Goal of the exercise: Begin at the line below that has "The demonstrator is" and stop after the line that has "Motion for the". Please restate only those lines, word for word.
#### Dataset entries ####
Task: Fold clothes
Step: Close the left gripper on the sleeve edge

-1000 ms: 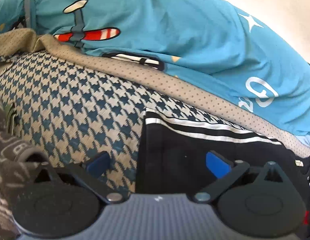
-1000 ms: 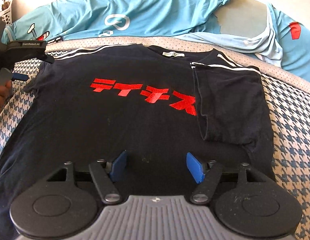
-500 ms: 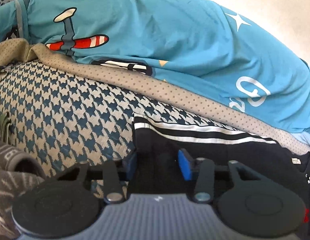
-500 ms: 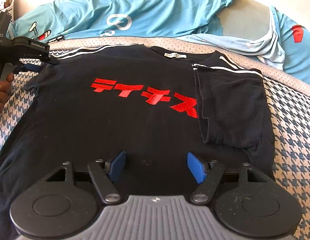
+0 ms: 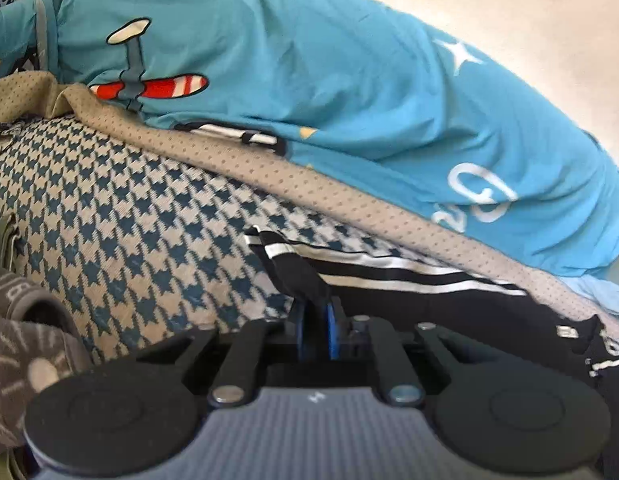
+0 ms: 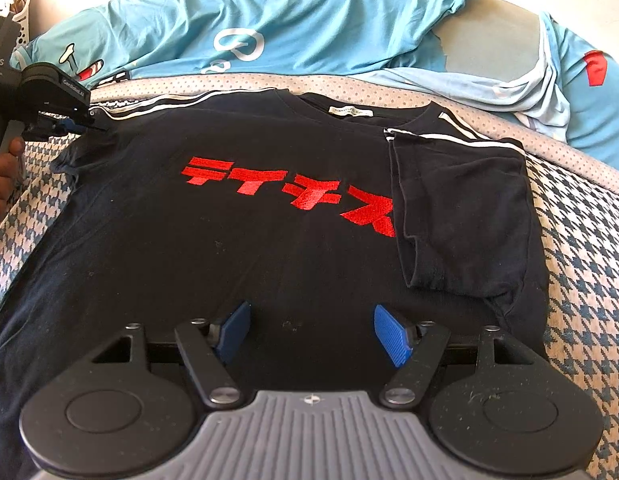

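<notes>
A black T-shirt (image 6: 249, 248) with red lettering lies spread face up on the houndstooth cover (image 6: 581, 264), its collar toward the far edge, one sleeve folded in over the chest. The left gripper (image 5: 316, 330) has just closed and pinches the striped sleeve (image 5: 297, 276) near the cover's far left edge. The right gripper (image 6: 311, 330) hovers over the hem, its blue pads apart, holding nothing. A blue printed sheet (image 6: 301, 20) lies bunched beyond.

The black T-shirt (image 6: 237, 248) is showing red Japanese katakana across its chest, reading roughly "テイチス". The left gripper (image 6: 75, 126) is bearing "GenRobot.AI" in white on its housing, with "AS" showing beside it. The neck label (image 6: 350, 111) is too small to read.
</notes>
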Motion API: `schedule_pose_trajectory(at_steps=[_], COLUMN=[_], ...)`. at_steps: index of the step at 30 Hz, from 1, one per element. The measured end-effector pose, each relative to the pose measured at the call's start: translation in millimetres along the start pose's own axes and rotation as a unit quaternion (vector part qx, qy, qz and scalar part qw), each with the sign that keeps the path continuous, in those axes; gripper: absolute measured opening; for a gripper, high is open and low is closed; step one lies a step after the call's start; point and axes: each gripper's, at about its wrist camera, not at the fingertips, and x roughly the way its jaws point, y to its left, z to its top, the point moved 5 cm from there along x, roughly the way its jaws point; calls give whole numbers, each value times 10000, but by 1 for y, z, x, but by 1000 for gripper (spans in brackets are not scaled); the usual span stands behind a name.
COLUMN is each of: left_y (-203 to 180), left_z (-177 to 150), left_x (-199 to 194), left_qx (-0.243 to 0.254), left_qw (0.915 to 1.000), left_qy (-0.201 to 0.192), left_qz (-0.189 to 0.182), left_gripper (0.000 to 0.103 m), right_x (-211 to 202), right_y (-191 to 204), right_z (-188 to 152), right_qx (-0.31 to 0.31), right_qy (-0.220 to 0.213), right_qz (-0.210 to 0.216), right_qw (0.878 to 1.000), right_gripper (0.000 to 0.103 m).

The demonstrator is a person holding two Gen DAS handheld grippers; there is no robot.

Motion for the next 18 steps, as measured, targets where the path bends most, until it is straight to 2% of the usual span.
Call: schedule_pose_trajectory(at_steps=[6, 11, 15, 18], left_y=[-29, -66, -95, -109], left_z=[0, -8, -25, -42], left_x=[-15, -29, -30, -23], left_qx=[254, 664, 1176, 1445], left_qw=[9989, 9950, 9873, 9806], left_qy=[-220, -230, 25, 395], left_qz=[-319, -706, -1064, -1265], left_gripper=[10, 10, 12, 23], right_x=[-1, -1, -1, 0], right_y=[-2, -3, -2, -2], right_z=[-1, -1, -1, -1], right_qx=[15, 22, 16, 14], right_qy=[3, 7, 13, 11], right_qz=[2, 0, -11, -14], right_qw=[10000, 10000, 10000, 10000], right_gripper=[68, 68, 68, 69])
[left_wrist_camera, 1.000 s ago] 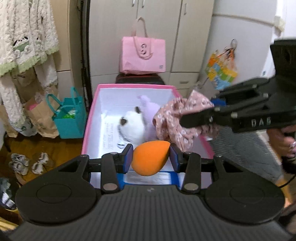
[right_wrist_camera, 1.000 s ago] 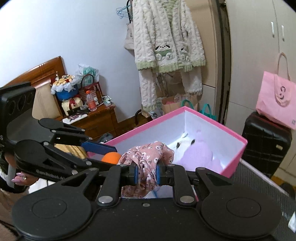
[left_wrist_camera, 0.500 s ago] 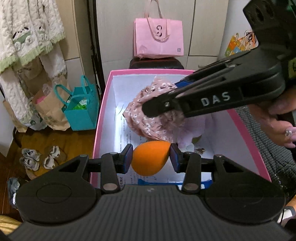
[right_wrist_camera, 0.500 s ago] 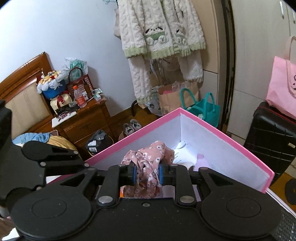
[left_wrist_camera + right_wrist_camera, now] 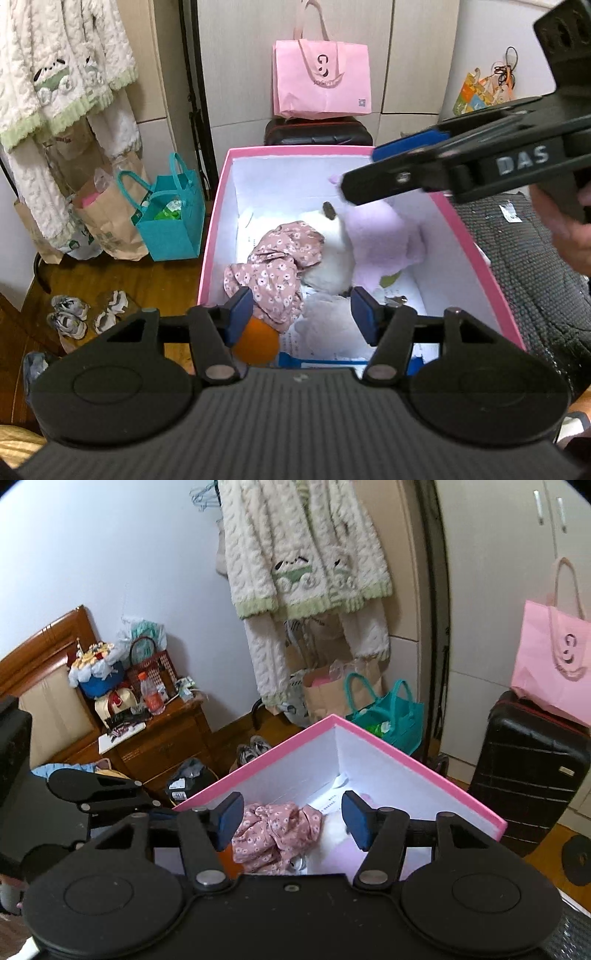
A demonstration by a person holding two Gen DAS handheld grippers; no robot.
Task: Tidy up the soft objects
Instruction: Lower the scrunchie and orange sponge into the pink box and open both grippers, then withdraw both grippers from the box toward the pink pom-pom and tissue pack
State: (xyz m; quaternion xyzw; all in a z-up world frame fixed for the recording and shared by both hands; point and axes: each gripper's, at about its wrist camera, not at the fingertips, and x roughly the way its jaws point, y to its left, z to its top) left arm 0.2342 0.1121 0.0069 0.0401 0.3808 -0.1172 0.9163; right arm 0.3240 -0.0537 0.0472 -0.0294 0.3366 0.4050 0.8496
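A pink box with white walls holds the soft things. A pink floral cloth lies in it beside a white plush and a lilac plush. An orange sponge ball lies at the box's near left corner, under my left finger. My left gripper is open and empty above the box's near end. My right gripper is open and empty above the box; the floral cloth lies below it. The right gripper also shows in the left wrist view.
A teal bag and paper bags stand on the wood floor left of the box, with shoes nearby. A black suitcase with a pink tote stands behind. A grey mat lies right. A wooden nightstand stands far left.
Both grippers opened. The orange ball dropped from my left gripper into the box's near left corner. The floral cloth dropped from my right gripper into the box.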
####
Result:
The demonstrator is a person holding two Gen DAS handheld grippers; there is no robot.

Motion for the next 18 steps, as measured, targets where the path bends most, until it is straight to 2% of the usual span.

No more output will be produced.